Problem to work on>
Below are entries. Copy exactly the lines running from the line that holds "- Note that" to the line that holds "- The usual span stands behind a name", with both ends included.
··· Record extracts ···
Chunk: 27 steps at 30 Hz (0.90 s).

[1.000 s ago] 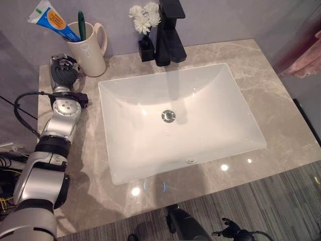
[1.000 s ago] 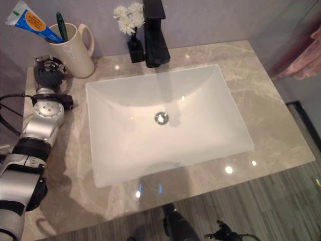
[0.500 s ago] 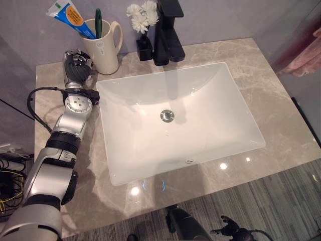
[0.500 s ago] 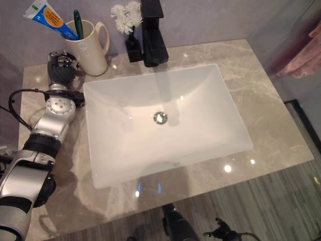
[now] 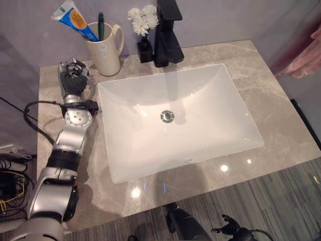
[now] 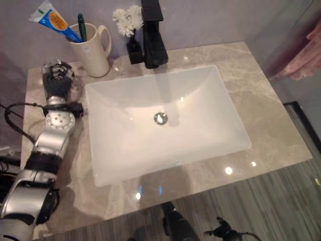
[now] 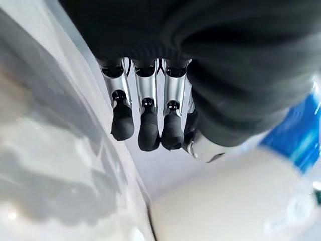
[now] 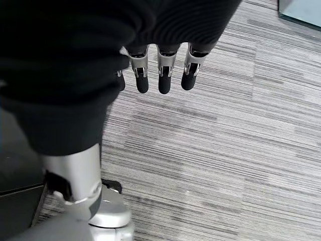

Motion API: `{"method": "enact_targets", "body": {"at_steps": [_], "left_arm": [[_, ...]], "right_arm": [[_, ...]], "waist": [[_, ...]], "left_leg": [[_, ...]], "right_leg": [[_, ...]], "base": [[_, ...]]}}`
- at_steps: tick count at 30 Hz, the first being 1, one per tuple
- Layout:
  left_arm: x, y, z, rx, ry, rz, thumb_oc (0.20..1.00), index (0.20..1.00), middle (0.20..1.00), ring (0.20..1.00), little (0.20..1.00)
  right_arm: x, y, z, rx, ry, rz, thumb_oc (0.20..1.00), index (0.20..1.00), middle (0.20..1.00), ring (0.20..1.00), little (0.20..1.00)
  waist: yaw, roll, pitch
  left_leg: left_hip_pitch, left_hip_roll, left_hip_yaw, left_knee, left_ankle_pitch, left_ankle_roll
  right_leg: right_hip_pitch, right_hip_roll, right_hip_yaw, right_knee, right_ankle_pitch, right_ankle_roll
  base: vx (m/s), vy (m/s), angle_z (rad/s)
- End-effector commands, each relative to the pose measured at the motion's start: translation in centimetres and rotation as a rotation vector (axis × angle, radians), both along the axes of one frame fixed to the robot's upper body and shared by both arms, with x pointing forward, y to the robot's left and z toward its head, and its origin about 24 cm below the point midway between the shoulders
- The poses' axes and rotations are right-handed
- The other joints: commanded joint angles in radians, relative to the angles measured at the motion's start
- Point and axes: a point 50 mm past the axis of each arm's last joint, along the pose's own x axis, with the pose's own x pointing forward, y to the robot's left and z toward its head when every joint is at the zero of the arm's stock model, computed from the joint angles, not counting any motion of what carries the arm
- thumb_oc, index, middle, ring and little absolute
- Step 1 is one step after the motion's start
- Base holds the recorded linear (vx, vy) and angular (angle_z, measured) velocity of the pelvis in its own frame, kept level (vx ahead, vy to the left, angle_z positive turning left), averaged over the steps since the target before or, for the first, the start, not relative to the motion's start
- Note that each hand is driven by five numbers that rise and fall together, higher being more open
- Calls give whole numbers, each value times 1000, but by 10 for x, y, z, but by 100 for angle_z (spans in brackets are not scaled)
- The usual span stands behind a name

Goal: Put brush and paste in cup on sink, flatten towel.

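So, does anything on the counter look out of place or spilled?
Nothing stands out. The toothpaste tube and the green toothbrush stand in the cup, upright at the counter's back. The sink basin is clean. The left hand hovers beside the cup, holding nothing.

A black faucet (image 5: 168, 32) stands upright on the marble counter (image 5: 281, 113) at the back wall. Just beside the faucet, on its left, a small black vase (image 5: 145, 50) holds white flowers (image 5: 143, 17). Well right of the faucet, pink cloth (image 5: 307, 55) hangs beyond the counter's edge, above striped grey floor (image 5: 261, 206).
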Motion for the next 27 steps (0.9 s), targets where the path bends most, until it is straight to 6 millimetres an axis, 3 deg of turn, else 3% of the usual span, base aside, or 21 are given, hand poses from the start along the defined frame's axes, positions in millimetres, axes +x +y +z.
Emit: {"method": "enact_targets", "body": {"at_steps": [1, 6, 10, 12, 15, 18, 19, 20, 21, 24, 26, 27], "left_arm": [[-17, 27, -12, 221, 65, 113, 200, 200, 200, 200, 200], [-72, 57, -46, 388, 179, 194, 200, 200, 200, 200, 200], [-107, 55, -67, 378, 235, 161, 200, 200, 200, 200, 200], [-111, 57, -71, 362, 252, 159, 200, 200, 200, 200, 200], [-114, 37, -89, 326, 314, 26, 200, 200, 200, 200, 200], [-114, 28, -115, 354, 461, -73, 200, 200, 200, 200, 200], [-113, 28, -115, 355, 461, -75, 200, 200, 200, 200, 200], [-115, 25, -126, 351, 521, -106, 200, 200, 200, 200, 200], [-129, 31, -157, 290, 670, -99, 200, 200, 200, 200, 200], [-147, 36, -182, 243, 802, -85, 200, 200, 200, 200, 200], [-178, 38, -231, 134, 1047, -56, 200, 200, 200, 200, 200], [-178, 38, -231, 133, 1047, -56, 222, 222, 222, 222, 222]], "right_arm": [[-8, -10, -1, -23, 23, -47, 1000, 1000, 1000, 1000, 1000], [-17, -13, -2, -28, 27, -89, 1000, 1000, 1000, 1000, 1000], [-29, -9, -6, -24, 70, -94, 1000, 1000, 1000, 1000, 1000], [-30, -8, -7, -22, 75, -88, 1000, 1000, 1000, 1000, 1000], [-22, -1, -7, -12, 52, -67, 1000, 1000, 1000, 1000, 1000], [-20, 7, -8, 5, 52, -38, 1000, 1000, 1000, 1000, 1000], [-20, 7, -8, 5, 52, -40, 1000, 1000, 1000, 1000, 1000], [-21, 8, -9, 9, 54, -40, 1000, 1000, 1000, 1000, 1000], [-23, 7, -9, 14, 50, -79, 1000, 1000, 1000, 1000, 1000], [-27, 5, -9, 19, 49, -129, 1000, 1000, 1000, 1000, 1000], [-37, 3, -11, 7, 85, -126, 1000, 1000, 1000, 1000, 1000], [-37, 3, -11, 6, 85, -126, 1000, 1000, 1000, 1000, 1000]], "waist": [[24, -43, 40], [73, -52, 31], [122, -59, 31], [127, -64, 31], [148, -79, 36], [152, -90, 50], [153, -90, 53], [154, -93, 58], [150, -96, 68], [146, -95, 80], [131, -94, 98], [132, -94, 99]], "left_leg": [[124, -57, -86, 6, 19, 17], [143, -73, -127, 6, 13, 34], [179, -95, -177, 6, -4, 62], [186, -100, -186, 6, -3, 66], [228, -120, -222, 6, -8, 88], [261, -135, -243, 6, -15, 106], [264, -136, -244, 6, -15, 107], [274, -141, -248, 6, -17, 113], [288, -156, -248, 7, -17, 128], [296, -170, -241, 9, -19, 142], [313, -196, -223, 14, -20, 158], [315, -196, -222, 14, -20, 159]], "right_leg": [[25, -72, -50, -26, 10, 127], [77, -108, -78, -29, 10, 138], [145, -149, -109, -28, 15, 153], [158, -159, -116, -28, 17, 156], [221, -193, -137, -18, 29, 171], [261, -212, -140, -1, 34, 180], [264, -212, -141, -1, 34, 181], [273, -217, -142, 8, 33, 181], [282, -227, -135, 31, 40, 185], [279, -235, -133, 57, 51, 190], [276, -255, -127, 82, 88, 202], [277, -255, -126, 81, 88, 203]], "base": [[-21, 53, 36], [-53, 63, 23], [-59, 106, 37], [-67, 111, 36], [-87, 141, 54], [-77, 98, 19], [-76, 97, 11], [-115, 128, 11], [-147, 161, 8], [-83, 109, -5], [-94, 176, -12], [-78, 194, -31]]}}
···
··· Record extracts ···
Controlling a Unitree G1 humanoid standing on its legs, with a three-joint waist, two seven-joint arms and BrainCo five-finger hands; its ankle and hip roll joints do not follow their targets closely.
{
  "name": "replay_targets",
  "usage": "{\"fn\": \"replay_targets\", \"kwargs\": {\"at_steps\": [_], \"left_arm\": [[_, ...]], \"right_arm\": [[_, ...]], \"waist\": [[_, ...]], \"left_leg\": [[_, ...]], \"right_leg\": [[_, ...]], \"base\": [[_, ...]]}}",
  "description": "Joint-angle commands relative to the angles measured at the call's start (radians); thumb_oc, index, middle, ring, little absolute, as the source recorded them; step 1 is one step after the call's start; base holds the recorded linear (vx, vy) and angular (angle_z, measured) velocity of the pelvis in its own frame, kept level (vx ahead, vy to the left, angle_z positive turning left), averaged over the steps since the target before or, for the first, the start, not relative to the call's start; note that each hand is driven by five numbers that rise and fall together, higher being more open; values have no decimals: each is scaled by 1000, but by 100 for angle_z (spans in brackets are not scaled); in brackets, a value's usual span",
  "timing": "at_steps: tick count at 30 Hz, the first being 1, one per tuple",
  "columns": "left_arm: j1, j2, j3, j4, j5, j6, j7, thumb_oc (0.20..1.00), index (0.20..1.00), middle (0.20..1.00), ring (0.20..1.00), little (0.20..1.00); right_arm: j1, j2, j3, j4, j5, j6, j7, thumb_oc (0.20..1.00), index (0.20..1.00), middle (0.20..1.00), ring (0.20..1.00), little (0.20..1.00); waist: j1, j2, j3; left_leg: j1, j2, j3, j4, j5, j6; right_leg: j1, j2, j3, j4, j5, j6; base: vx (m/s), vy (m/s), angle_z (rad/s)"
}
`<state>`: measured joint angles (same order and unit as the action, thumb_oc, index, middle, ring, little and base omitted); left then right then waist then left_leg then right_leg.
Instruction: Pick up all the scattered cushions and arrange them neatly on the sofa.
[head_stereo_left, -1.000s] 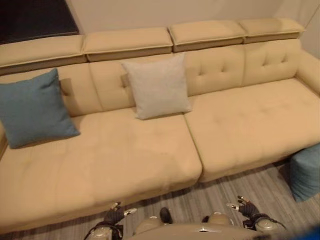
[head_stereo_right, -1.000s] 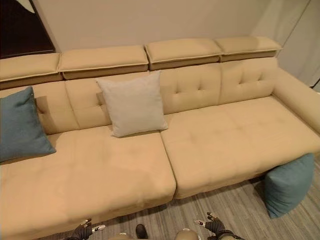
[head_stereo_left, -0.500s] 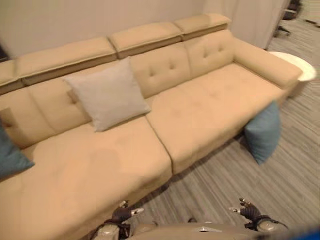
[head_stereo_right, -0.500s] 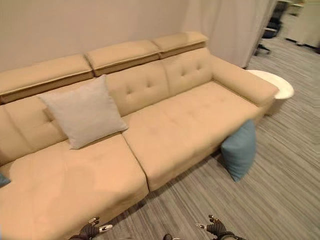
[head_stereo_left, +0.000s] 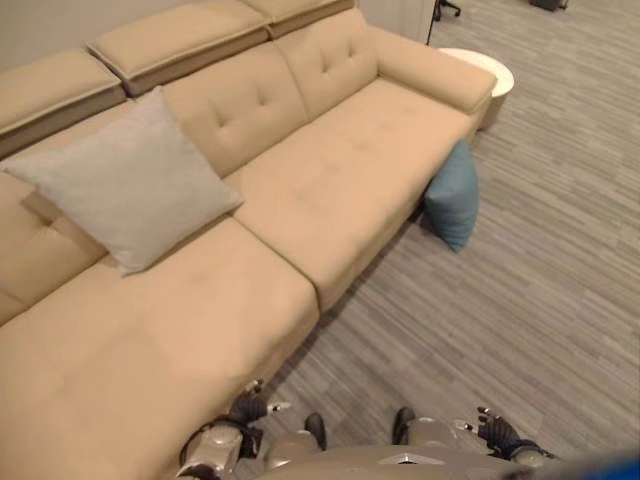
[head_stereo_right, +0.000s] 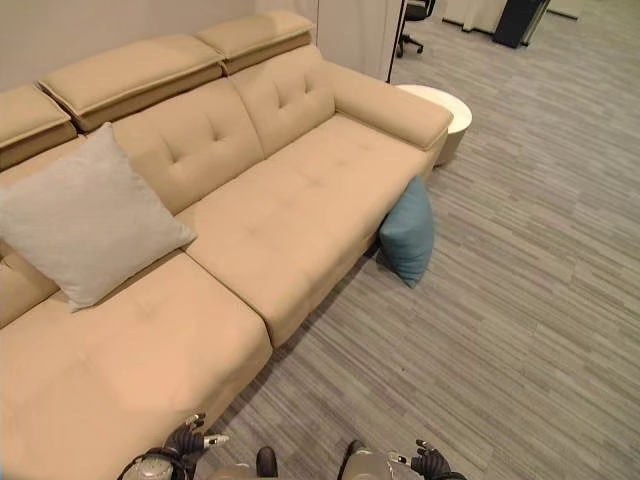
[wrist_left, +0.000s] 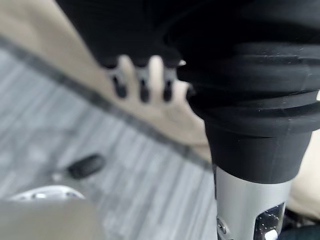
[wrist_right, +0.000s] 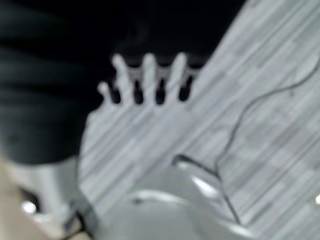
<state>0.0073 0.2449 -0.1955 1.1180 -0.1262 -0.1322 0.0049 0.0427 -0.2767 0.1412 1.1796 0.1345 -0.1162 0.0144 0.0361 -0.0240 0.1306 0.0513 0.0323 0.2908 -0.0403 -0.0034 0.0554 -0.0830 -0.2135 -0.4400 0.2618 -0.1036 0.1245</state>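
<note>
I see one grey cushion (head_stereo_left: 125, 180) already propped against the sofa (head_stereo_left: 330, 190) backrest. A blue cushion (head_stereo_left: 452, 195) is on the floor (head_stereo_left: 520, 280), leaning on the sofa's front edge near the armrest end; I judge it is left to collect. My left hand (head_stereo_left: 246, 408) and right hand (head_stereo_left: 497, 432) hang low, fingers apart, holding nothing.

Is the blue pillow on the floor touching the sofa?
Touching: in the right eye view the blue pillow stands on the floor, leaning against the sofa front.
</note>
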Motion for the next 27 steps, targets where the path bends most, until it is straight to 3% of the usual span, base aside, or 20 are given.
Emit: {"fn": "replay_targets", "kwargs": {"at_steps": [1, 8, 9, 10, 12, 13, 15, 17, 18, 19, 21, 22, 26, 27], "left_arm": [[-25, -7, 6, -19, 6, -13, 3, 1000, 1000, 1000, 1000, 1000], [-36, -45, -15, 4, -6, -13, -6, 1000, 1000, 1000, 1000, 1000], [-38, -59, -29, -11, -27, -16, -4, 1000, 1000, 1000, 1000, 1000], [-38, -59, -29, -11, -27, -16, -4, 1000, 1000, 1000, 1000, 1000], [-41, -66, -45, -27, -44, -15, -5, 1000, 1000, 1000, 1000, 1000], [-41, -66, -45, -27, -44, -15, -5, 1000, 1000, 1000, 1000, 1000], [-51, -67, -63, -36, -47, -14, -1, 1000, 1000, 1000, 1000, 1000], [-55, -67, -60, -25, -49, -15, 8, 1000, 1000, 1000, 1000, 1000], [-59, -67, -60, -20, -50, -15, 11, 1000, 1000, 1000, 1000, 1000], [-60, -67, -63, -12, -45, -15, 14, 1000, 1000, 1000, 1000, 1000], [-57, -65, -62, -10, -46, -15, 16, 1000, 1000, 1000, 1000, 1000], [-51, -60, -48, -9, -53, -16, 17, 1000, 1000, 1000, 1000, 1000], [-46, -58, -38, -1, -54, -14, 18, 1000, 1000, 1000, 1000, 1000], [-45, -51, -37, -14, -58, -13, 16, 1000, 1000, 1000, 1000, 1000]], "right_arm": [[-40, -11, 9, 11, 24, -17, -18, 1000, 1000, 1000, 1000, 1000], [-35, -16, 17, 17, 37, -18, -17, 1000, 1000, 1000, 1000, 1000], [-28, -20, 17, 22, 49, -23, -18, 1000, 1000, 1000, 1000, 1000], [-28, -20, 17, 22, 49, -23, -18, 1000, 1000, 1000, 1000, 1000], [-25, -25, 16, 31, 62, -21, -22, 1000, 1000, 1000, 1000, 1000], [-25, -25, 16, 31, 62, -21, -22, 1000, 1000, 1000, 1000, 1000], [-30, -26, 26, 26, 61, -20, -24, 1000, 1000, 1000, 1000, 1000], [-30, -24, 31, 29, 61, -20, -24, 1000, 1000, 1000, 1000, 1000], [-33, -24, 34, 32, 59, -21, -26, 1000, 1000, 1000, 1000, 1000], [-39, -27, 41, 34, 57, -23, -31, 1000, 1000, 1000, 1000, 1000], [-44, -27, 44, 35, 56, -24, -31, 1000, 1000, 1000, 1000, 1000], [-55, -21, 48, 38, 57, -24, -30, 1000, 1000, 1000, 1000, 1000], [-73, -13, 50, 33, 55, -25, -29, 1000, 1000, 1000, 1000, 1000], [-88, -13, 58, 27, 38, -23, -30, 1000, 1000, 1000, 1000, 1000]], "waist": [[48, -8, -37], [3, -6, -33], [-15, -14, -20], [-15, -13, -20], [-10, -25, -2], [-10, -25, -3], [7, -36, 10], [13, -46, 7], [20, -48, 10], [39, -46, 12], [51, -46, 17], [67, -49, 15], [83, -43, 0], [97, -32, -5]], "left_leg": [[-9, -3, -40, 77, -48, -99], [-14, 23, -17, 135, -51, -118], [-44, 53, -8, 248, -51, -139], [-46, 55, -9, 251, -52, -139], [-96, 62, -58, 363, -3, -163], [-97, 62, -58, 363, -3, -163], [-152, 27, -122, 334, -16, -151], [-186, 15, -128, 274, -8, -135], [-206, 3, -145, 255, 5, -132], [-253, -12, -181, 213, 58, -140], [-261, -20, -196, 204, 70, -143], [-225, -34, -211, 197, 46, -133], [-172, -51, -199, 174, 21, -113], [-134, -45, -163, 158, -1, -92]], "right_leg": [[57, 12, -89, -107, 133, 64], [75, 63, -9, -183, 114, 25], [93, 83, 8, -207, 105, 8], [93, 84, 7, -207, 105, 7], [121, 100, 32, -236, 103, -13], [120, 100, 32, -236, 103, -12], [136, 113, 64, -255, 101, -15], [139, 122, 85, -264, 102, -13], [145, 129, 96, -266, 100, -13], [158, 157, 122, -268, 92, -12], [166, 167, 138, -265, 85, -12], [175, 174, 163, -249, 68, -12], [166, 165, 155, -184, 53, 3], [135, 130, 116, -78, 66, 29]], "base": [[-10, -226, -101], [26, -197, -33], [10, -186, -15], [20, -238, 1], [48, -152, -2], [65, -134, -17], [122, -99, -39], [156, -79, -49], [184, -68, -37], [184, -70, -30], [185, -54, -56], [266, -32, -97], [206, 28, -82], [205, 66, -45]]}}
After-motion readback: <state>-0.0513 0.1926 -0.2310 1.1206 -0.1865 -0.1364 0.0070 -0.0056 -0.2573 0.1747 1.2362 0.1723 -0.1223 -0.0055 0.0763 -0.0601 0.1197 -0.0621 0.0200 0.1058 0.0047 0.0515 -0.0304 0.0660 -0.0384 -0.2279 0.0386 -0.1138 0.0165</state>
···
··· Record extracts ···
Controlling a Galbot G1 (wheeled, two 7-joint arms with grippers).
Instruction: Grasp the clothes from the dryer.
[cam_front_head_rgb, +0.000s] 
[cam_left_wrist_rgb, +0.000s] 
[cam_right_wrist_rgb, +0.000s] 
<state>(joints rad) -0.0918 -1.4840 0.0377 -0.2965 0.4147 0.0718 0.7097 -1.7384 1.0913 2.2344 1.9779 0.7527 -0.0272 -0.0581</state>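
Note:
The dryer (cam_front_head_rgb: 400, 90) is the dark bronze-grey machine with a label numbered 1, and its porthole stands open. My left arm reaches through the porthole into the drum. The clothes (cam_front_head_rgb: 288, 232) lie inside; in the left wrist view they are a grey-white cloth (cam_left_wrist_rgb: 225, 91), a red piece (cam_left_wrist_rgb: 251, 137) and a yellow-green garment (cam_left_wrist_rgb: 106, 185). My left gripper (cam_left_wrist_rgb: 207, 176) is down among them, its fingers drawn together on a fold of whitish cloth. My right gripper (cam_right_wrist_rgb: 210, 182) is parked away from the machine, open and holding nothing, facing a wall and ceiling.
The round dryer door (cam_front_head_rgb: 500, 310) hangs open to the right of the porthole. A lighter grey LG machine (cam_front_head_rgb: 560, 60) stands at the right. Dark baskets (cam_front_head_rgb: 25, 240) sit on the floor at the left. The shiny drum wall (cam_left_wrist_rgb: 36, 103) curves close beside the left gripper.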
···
Written response>
- Note that each hand is driven by five numbers that rise and fall together, higher being more open
- Calls give whole numbers, each value times 1000, but by 10 for x, y, z, but by 100 for angle_z (spans in brackets are not scaled)
- The usual span stands behind a name

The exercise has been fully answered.